• _EXERCISE OBJECTIVE_: Of the records that follow, copy only the lines from the line containing "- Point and" to the line containing "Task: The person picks", both included, exactly as written.

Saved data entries
——————————
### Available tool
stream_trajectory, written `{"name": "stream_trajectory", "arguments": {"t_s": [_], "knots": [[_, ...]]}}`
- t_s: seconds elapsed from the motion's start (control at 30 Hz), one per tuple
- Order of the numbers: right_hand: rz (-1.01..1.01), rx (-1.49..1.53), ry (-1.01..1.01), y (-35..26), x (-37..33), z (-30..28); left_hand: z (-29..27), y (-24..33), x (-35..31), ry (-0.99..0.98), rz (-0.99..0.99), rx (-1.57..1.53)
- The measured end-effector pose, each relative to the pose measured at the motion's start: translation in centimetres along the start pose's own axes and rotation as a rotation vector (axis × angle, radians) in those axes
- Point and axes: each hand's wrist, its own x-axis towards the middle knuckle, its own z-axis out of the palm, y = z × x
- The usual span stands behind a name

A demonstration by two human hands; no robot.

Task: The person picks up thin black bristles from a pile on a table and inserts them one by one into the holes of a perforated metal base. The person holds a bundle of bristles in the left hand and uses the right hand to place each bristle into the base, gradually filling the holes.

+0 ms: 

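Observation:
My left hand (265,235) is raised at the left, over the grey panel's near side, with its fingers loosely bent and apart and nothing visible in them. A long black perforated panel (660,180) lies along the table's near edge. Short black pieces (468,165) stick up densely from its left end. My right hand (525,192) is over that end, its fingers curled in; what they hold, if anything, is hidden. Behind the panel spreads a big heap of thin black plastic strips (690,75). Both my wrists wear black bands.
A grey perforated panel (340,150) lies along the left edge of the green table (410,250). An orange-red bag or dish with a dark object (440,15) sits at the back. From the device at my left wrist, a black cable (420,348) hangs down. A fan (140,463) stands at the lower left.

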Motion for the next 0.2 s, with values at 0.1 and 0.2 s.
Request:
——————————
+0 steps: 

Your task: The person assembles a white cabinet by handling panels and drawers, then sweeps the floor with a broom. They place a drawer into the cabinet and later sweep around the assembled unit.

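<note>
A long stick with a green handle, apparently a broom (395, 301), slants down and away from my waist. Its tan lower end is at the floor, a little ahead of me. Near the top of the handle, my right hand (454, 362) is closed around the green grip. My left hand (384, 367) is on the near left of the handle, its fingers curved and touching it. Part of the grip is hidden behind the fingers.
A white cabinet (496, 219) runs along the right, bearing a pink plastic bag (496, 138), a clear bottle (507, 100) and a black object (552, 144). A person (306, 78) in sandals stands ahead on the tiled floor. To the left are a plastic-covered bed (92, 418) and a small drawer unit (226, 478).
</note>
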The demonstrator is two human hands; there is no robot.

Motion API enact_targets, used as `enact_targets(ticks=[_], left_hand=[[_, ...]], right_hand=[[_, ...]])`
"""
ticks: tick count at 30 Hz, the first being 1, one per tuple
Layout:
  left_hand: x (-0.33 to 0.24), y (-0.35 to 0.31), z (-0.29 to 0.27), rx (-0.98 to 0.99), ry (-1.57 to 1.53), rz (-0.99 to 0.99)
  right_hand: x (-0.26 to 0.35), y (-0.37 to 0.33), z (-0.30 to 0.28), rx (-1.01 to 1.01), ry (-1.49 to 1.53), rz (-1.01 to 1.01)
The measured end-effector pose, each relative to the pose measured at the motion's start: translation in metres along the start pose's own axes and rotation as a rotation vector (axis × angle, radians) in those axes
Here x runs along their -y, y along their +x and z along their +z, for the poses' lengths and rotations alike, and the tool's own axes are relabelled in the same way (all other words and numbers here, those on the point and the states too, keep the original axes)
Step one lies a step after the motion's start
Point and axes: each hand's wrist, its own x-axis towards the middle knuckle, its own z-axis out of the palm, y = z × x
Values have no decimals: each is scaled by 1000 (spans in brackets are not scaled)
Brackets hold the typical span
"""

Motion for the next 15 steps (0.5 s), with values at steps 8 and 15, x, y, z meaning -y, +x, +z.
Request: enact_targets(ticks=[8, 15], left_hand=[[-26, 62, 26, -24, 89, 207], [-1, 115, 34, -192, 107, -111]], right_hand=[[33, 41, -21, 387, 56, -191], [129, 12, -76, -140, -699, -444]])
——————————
• _EXPECTED ANSWER_:
- Point and axes: each hand's wrist, its own x-axis towards the middle knuckle, its own z-axis out of the palm, y = z × x
- The usual span stands behind a name

A demonstration by two human hands; no robot.

Task: The person picks up thin black bristles from a pile on a table and inserts them one by one into the holes of a perforated metal base. The person holds a bundle of bristles in the left hand and uses the right hand to place each bristle into the base, gradually filling the holes.

The output has nothing more to it.